What to do:
The answer is the exact run of lines in the listing below from the line containing "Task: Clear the" up to and including the line containing "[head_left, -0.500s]", with pictures removed.

[Given material — start]

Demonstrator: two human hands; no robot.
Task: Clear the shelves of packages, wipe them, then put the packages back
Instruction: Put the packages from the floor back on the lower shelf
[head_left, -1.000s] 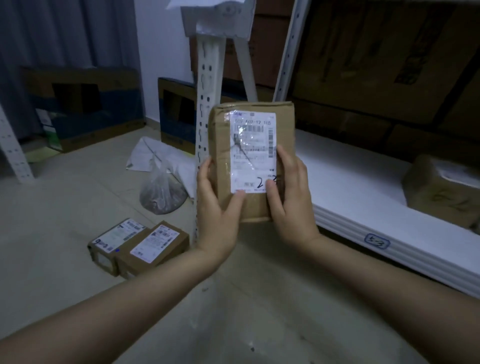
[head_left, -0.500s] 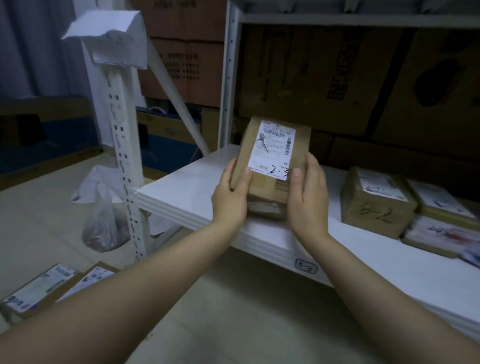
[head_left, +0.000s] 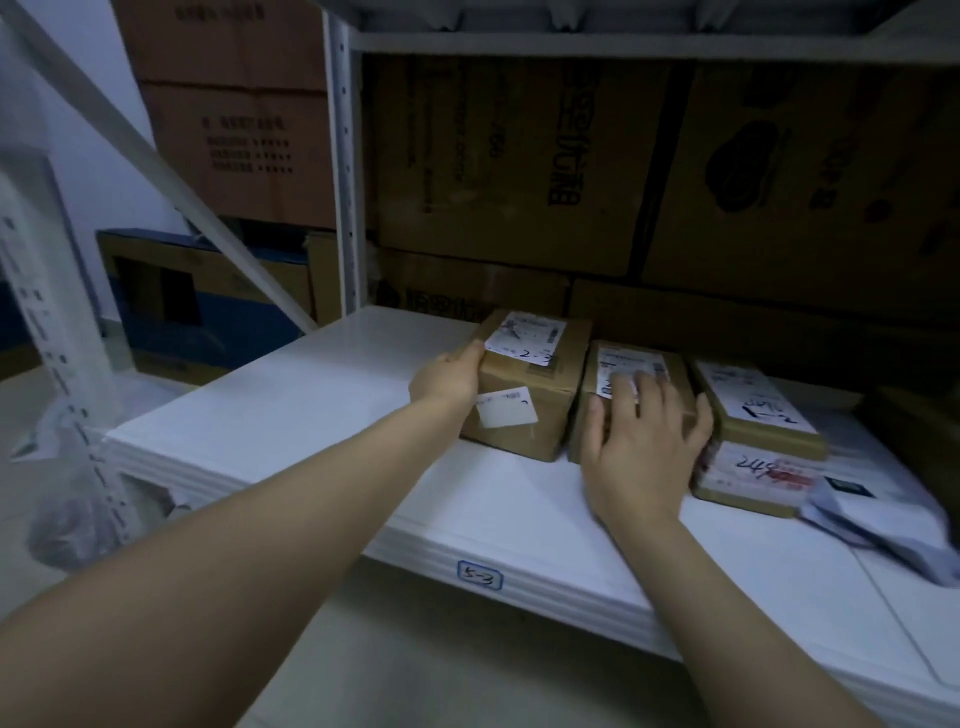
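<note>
A brown package (head_left: 524, 410) with a white label marked "2-3" stands on the white shelf (head_left: 311, 415), leftmost in a row. My left hand (head_left: 449, 376) holds its left side, thumb at the top edge. To its right sits a second brown package (head_left: 623, 358), and my right hand (head_left: 644, 431) lies on its top and front with fingers spread. Further right, a labelled package (head_left: 753, 405) lies stacked on a flat one (head_left: 748, 478).
Large cardboard cartons (head_left: 519, 156) fill the back of the shelf under the upper shelf board. A crumpled pale bag (head_left: 883, 519) lies at the shelf's right. The shelf edge bears a tag (head_left: 479, 575). White uprights (head_left: 345, 182) and a floor bag (head_left: 78, 525) stand left.
The package went from held up in both hands down onto the shelf beside the row. My right hand left it and now rests on the neighbouring package.
</note>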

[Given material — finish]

Finished exercise:
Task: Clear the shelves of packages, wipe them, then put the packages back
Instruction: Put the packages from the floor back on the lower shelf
[head_left, -1.000s] 
[head_left, -0.500s] 

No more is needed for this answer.